Information supplied:

++++++++

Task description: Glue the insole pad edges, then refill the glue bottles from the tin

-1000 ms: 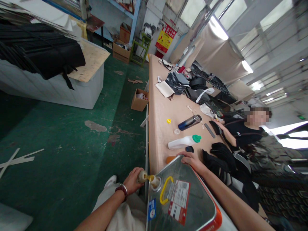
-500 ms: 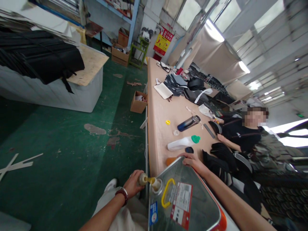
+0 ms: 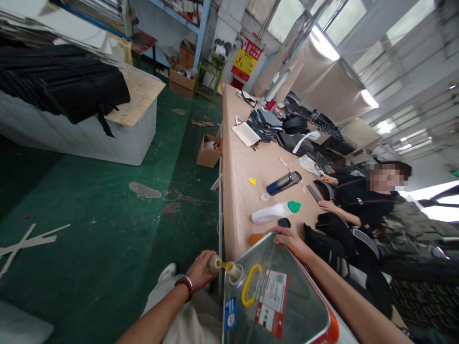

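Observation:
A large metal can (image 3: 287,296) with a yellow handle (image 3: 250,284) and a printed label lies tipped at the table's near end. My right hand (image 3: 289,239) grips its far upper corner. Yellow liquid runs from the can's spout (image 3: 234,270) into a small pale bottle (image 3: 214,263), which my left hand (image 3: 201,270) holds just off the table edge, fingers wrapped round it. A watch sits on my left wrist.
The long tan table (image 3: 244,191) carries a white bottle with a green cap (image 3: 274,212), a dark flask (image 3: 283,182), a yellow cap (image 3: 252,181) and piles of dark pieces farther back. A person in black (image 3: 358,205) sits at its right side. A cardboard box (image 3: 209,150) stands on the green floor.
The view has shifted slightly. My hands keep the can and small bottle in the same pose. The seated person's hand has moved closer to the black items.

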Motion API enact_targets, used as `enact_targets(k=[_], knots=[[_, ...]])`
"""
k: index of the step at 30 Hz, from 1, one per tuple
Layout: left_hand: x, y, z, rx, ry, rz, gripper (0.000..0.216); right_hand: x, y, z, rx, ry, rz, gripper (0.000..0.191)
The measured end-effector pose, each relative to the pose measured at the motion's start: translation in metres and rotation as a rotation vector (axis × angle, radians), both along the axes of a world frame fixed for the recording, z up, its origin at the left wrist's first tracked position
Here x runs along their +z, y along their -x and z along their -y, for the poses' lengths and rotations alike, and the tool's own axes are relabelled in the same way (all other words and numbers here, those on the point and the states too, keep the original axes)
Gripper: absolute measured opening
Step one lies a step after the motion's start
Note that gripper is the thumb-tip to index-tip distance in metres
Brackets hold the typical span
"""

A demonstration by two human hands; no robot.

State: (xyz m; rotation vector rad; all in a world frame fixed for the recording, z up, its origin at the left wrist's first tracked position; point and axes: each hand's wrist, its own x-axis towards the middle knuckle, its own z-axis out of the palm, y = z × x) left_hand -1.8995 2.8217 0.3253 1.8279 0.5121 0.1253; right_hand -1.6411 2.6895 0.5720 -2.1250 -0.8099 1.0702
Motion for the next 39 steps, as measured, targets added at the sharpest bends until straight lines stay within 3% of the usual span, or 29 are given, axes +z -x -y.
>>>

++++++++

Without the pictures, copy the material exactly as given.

Solution below:
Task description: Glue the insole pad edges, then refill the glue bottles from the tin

-1000 ms: 
-500 ms: 
+0 ms: 

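Observation:
A large metal can (image 3: 287,296) with a yellow handle (image 3: 250,284) and a printed label lies tipped at the table's near end. My right hand (image 3: 289,239) grips its far upper corner. Yellow liquid runs from the can's spout (image 3: 234,270) into a small pale bottle (image 3: 214,263), which my left hand (image 3: 201,270) holds just off the table edge, fingers wrapped round it. A watch sits on my left wrist.
The long tan table (image 3: 244,191) carries a white bottle with a green cap (image 3: 274,212), a dark flask (image 3: 283,182), a yellow cap (image 3: 252,181) and piles of dark pieces farther back. A person in black (image 3: 358,205) sits at its right side. A cardboard box (image 3: 209,150) stands on the green floor.
The view has shifted slightly. My hands keep the can and small bottle in the same pose. The seated person's hand has moved closer to the black items.
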
Motion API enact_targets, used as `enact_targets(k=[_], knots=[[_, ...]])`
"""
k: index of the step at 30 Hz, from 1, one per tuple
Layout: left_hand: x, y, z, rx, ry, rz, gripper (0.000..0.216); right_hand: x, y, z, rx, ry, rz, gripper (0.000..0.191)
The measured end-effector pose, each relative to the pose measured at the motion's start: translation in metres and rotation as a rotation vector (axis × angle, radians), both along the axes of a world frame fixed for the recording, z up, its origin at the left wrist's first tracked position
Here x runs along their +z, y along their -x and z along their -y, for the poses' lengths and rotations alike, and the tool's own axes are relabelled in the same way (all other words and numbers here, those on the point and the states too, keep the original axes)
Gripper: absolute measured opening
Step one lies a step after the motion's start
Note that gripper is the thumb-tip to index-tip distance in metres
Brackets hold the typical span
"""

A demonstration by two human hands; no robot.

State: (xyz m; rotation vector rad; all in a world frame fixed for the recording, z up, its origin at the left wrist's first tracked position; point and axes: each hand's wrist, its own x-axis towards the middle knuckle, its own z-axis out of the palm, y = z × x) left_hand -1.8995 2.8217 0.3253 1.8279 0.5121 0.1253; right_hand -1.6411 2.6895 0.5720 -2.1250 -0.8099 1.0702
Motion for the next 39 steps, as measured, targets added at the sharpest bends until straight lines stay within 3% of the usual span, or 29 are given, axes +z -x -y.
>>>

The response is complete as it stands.